Он и приезжал. С вином — водки он, если верить ему, не пил. С каким-нибудь сюрпризом, вроде распечатки из Интернета материалов «Свободы» или просто репринтным изданием стихов, как правило, неплохих, последний раз это был, например, Борис Рыжий.

Он был осведомлен во множестве неврачебных областей, так что понятным делалось некачественное порой медицинское обслуживание на бывшей родине. Или, наоборот, становилось справедливым утверждение об уникальной одаренности специалистов-шестидесятников, одной рукой возвращавших вам здоровье, другой листавших журналы и самиздат. Страна чудес. Та, которую мы с ним покинули. «Ты-то чего уехал? Ведь все было при тебе!» — спрашивал я в сердцах. «Достали. Бизнесом стало заниматься невозможно. Ладно, бандюганы тянули — c ними я находил общий язык, — но когда стали тянуть чиновники: дай, дай, дай, — надоело! Всем дашь, а себе что останется?»

Его можно было понять. И я был уверен, что здесь он тоже найдет свою нишу: что-то среднее между медициной и бизнесом.
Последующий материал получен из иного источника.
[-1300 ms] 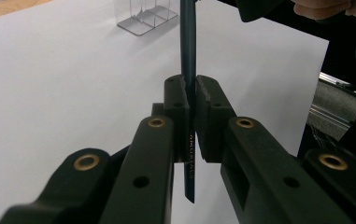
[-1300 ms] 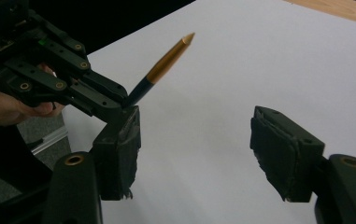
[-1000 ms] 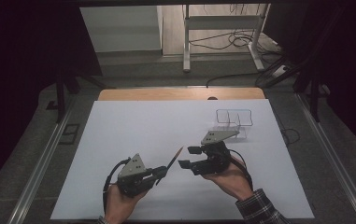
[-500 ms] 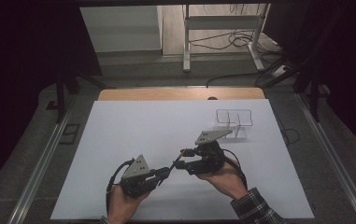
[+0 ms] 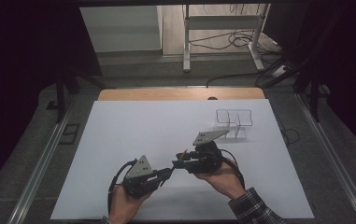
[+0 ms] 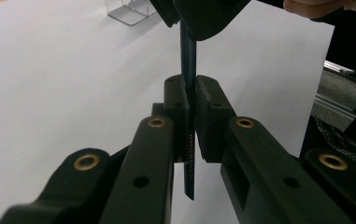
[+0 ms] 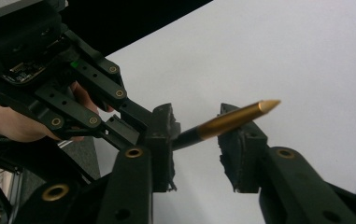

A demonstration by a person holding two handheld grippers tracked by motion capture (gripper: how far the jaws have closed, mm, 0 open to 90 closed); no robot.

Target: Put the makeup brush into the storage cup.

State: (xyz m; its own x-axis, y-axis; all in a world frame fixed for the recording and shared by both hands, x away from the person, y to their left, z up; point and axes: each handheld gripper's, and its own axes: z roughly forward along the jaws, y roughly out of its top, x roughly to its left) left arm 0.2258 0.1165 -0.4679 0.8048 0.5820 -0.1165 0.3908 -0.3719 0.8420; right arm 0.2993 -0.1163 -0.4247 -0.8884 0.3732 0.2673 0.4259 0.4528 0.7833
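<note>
A dark pen (image 6: pixel 188 56) with a gold pointed tip (image 7: pixel 241 115) is clamped upright in my left gripper (image 6: pixel 189 88), which is shut on its barrel. In the high view that gripper (image 5: pixel 167 172) sits low on the white sheet and the pen (image 5: pixel 179 158) slants up to the right. My right gripper (image 5: pixel 181 164) faces it from the right. Its jaws (image 7: pixel 196 128) have just been closing with the pen's gold end between them. A gap still shows on both sides of the pen, so the pads do not press it.
A clear acrylic holder (image 5: pixel 234 122) with compartments stands on the white sheet (image 5: pixel 133 126) behind my right gripper. A wooden strip (image 5: pixel 180 94) borders the far edge. Metal rails (image 5: pixel 40 163) run along both sides of the table.
My right gripper has shifted left onto the pen's tip end, and its jaws have narrowed around it. The left gripper has kept still with the pen.
</note>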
Жена его уже успешно вертела дела, открыв какое-то бюро с немцами на паях. Такие нигде не пропадут. Надо только радоваться, что не оскудела русская земля талантами, хотя где тут грань между талантом и неразборчивой прытью, где сам талант, а где пройдоха, — пойди разбери.
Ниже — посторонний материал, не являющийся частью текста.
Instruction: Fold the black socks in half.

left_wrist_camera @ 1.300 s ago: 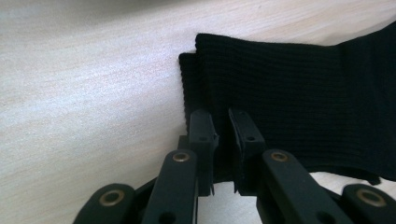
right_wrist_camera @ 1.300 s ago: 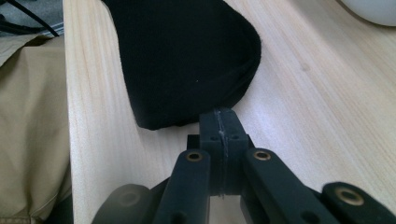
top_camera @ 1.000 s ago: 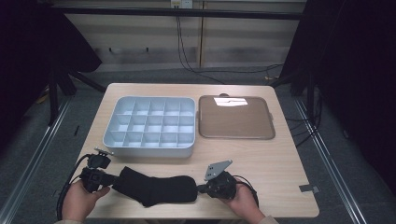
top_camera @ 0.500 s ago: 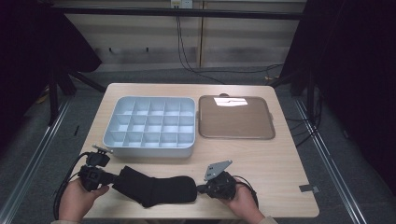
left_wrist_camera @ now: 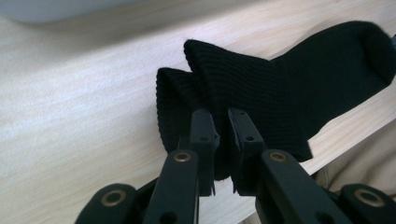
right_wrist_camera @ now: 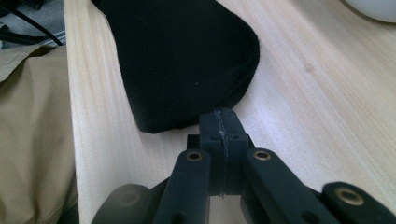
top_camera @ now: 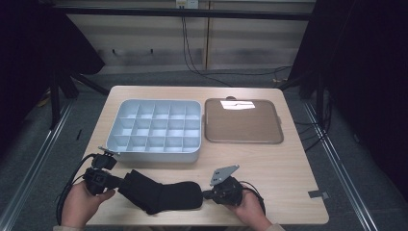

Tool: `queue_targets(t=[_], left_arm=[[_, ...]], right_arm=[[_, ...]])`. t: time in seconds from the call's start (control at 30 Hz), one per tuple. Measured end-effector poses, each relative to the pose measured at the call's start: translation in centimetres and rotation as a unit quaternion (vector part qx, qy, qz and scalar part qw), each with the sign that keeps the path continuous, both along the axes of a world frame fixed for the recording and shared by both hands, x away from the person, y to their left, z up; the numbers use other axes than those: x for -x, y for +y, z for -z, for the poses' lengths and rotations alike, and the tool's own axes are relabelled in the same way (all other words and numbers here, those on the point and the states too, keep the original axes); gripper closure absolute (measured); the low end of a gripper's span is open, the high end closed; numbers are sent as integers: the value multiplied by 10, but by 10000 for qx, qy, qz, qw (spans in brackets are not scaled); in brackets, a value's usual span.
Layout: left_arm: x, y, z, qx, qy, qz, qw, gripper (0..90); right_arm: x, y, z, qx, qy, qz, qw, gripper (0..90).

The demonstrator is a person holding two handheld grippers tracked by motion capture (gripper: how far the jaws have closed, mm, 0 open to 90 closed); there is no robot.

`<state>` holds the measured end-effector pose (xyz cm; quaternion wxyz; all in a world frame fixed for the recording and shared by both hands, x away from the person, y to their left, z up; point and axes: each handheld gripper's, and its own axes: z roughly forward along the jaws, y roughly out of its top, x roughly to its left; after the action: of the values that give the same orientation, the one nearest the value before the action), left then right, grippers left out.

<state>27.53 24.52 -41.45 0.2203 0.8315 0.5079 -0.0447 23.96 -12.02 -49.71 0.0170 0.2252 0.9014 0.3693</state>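
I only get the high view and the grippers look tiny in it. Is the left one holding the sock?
Observer: Yes. In the left gripper view, the left gripper pinches the sock at its ribbed cuff.
Operator: Is it just one sock?
Observer: Two cuff edges show there, one behind the other. I can't tell whether it's a pair or a fold.
Operator: What about the right one?
Observer: In the right gripper view, the right gripper has its jaws pressed together at the sock's toe end, with no cloth seen between them.
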Motion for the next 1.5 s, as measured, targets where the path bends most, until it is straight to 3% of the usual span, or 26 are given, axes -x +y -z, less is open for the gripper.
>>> queue_targets(t=[0.37, 0.67, 1.5], left_arm=[[0, -13, -22, 34, -70, 244, 9997, 824], [2, -30, -31, 1, -103, 472, 9988, 824], [3, -60, -31, 79, -3, 778, 9969, 824]], right_arm=[[1, 3, 0, 5, 25, 45, 10000, 900], [2, 8, 0, -19, 70, 79, 9999, 900], [1, 16, 1, -97, 98, 175, 9998, 900]])
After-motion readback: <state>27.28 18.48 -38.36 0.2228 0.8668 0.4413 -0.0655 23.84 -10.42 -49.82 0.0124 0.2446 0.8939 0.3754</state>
У нас в России эта грань счастливо теряется в песках Среднерусской возвышенности. Кто не пройдоха хотя бы чуть-чуть, пусть бросит в меня камень. Сам кручусь так, что докрутился до эмиграции.
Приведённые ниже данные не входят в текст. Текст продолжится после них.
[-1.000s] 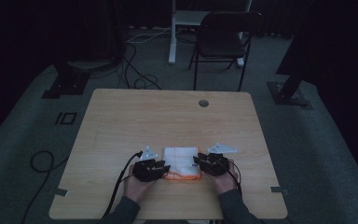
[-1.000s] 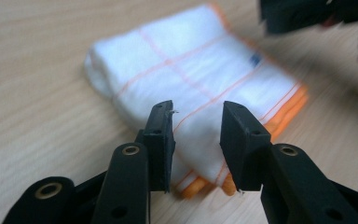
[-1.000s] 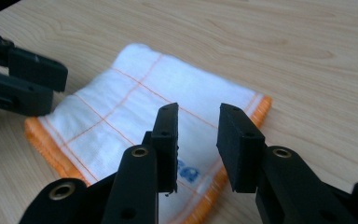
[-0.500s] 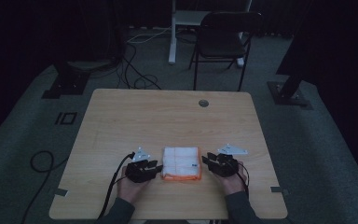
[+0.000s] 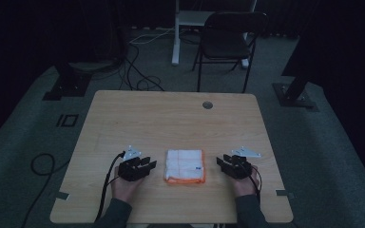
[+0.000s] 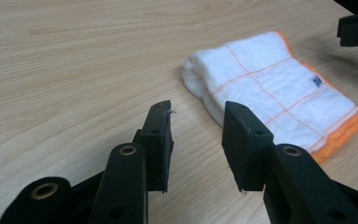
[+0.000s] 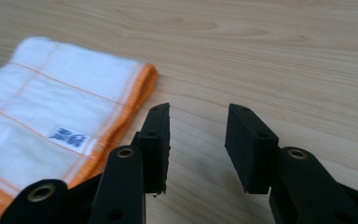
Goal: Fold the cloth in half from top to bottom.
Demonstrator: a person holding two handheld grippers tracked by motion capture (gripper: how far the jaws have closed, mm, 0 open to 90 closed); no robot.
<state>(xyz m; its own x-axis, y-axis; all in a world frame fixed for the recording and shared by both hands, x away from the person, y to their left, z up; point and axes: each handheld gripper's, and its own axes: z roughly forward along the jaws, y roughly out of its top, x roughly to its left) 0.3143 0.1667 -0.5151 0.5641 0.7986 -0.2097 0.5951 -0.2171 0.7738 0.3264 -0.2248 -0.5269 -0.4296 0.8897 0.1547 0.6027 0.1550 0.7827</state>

В тот раз, роковой для него, он явился без вина, в каком-то туристическом облачении, с огромной корзиной. В корзине обнаружились два остро отточенных ножика.

— «Грибники ходят с ножами»? — процитировал я название повести ленинградца Валерия Попова.

— Точно! Угадал. Пойдем сегодня за грибами. А Попова читал. Мастер!

— Тебе известно, что в окрестностях тут у меня все есть, кроме грибов? Зайцы есть, косули, ягод полно, а вот грибов не попадалось пока.

— Искать не умеешь. Не там ищешь. Надо знать места. Главное — найти место, а мест тут везде полно, но они не на виду же. Надо поискать.

— Послушай, все-таки я не понимаю тебя: любишь грибы, разбираешься в них, разбираешься в русской литературе, Попова вот ценишь, а он такой уж русский. Ну скажи, чего ты уехал?! Чего все бросил? Только не надо мне опять про «бандюганов»!

— Да у меня там полно своих, таких, что любых бандитов сделают. Не в этом соль. Просто… надо было уехать. Я же врач. Там нельзя работать в медицине. Ну… завидуют, мешают, лезут. Тут я через пару лет буду работать. И получать так, что мне по гроб хватит. А литература, так ее там больше нет.

— Да ладно. Полно талантливых молодых.

— Не знаю. Кончилось все. Больше ничего не будет.

— Не темни. Литература не может кончиться. И никто из-за литературы жизнь свою не ломает. Кроме самих литераторов. Ты ж не литератор. Я ж тебя вижу! Ты не сможешь без России. Сдохнешь, грибы не спасут.

— Что ты! Грибы меня всегда спасали. Я ведь могу с закрытыми глазами распознать любой гриб!